**** Supplied entries

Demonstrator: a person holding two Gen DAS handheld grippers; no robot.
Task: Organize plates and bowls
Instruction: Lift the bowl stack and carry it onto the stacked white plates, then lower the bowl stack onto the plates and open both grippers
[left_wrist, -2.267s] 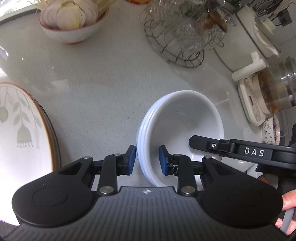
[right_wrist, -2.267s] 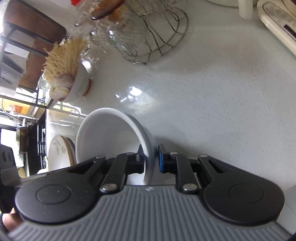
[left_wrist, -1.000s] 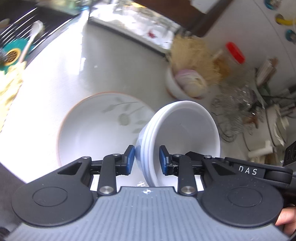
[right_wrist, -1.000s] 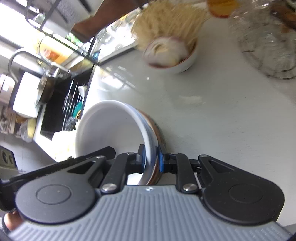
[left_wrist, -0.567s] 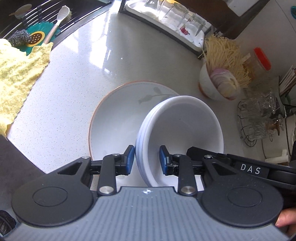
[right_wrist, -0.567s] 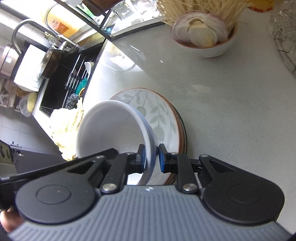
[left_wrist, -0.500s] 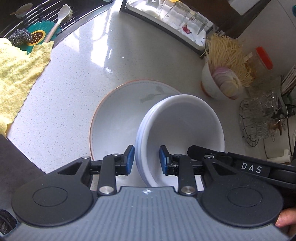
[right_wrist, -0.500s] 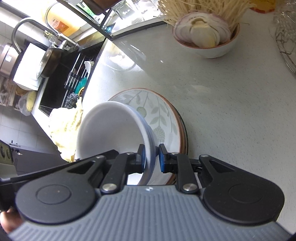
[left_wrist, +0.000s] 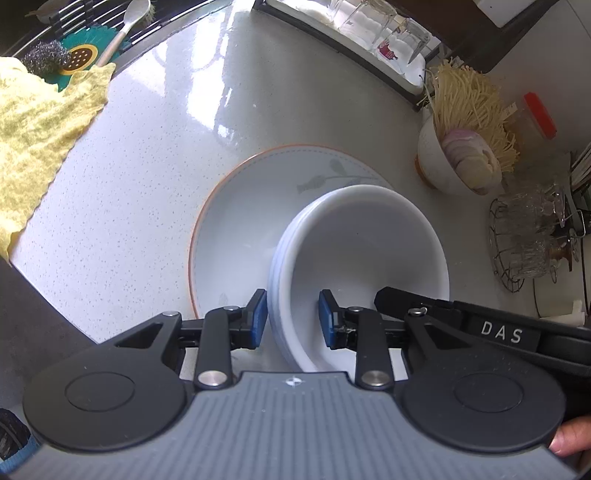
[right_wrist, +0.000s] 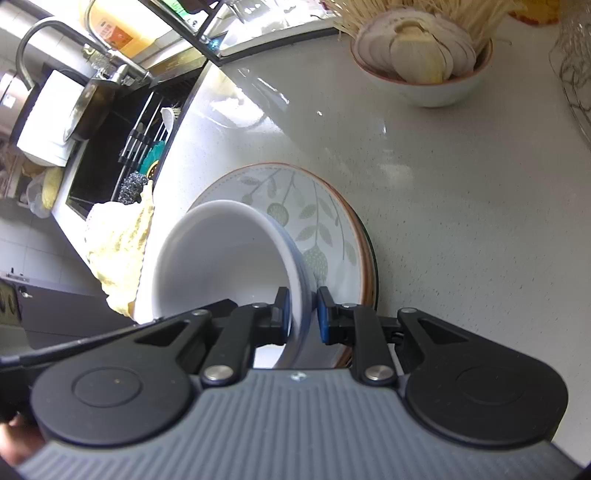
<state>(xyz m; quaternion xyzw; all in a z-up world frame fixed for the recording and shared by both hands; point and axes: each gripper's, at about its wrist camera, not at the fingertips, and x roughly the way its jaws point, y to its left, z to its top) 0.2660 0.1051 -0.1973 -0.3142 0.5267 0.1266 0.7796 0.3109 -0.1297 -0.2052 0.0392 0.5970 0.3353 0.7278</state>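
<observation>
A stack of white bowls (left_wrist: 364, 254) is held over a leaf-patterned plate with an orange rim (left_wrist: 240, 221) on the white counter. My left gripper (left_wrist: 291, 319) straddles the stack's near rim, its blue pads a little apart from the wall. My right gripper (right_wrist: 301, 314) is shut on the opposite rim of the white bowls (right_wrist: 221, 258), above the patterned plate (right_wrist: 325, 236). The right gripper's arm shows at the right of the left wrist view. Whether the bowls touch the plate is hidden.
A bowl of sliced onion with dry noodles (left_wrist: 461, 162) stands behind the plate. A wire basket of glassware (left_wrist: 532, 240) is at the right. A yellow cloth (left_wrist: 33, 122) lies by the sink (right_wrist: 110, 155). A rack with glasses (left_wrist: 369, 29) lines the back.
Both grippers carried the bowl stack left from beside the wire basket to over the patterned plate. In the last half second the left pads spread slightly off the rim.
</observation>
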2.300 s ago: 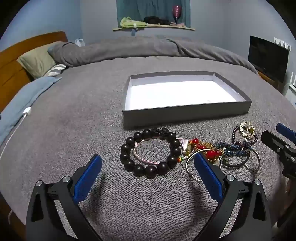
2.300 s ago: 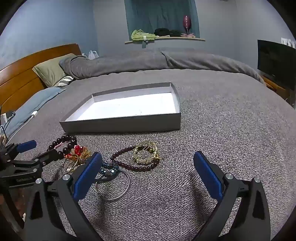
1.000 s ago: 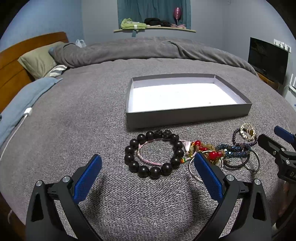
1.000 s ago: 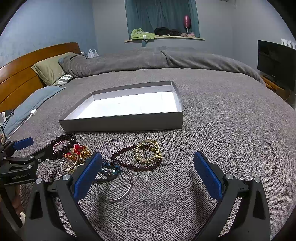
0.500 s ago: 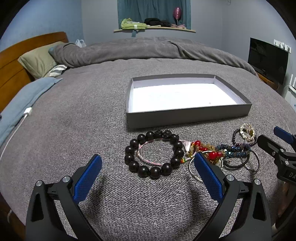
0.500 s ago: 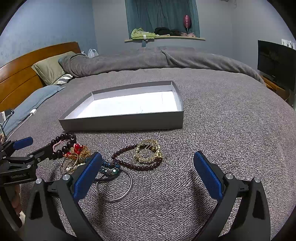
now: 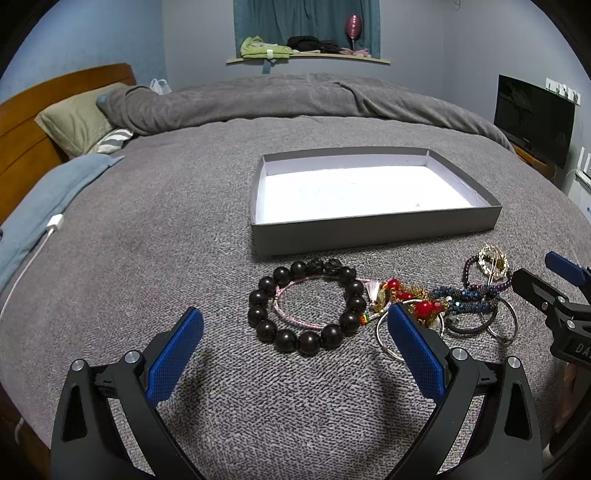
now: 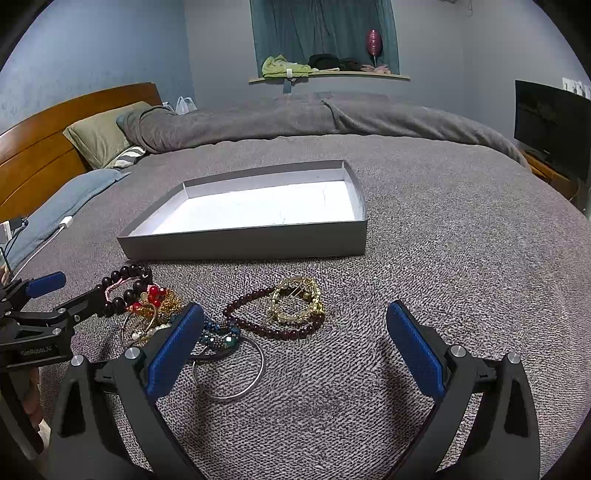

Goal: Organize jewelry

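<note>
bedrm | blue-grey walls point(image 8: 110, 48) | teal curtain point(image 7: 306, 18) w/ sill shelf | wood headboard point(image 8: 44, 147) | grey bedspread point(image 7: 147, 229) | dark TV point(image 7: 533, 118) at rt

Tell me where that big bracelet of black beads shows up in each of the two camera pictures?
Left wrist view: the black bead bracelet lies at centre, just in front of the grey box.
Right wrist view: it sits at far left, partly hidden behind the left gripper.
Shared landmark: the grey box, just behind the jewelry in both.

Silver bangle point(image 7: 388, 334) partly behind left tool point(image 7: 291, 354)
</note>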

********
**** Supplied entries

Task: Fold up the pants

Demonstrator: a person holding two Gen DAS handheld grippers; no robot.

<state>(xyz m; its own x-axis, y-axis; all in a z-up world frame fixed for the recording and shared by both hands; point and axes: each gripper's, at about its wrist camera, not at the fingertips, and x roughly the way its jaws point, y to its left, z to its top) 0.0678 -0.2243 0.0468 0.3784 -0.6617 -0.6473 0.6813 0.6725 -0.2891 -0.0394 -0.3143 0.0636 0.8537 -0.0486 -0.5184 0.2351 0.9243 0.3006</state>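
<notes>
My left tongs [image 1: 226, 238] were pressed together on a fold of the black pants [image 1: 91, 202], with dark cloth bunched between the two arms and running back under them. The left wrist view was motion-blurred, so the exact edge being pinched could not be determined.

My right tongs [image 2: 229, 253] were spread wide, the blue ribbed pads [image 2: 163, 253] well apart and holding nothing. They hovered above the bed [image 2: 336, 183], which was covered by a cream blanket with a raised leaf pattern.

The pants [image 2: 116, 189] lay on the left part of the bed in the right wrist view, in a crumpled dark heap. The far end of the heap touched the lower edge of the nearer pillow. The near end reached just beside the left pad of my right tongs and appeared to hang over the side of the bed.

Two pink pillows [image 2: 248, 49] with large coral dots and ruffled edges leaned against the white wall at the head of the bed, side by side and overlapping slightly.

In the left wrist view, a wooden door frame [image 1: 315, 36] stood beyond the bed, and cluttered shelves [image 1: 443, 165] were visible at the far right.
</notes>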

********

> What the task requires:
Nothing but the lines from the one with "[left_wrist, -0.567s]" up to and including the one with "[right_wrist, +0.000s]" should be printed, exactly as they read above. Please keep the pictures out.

> Task response:
[left_wrist, -0.567s] 
[right_wrist, -0.567s] 
[left_wrist, -0.500s] 
[right_wrist, -0.500s] 
[left_wrist, +0.000s] 
[right_wrist, +0.000s] 

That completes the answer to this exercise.